Throughout my second pregnancy, my blood pressure was entirely normal. Looking back, there were subtle signs: I gained 50 pounds and suffered from fluid retention so severe that only Birkenstocks fit my feet. But because my readings remained steady, preeclampsia wasn’t heavily on my radar, though I was advised to keep a cuff at home.


At 39 weeks, the day after a membrane sweep, my home readings crept into the 130s and I felt distinctly "off." Trusting my gut, I admitted myself to Labor & Delivery a day ahead of my scheduled induction. Protein was discovered in my urine, and I was diagnosed with preeclampsia.


What followed was a highly traumatic delivery. After a failed VBAC attempt, I developed uterine and fetal infections, a 104-degree fever, and suffered an arrest of labor. This culminated in an emergency C-section and severe hemorrhaging. My newborn son, Andy, spent two days in the NICU on a CPAP machine, while I required blood and iron transfusions. After four days, my blood pressure appeared to normalize, and we were discharged. I thought the worst was behind us. In reality, the true crisis was just beginning.


The Postpartum Cycle
Preeclampsia does not always end at delivery—a dangerous reality I learned firsthand over the next three weeks:


1 Day Post-Discharge: My first night home, my BP climbed into the 140s. The next morning, it hit the 150s. The on-call OB directed me back to L&D for IV antihypertensives and a new prescription.


The ICU Admission: Back home, despite medication, my BP spiked to 181/100. I was readmitted, diagnosed with severe postpartum preeclampsia, and placed on a brutal 24-hour magnesium sulfate drip. Because my pressures remained uncontrollable, I was transferred to the ICU. (A testament to the fluid retention: during this week-long stay, my body shed 35 pounds of fluid).


The Two-Week Spike: Two weeks postpartum, while my son was in the ER being admitted for a staph infection, the stress caused my BP to spike to a life-threatening 194/106, requiring a fourth visit to L&D.

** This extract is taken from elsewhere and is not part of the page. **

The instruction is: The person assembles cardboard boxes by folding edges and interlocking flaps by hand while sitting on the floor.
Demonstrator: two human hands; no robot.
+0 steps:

The Six-Week Scare: Even at six weeks postpartum, during an echocardiogram, my BP suddenly spiked to 185/120 despite weeks of medication stability.


The Long Road to Healing


It took several months of a complex medication cocktail, exhausting dosing algorithms, endless doctor appointments, EKGs, echos, cardiac MRIs, and a 24-hour monitoring cuff before my system stabilized and I could wean off the medication.


While my physical biomarkers have recovered, the psychological impact remains. I survived the physical toll of severe preeclampsia, but I am left with medical anxiety and profound postpartum PTSD. To this day, the simple sound of a blood pressure cuff inflating is an immediate trigger.
Maternal health does not end the moment a baby is born. We need deeper awareness surrounding late-onset postpartum preeclampsia so that mothers know to keep checking their blood pressure at home, trust their instincts, and advocate fiercely for their lives.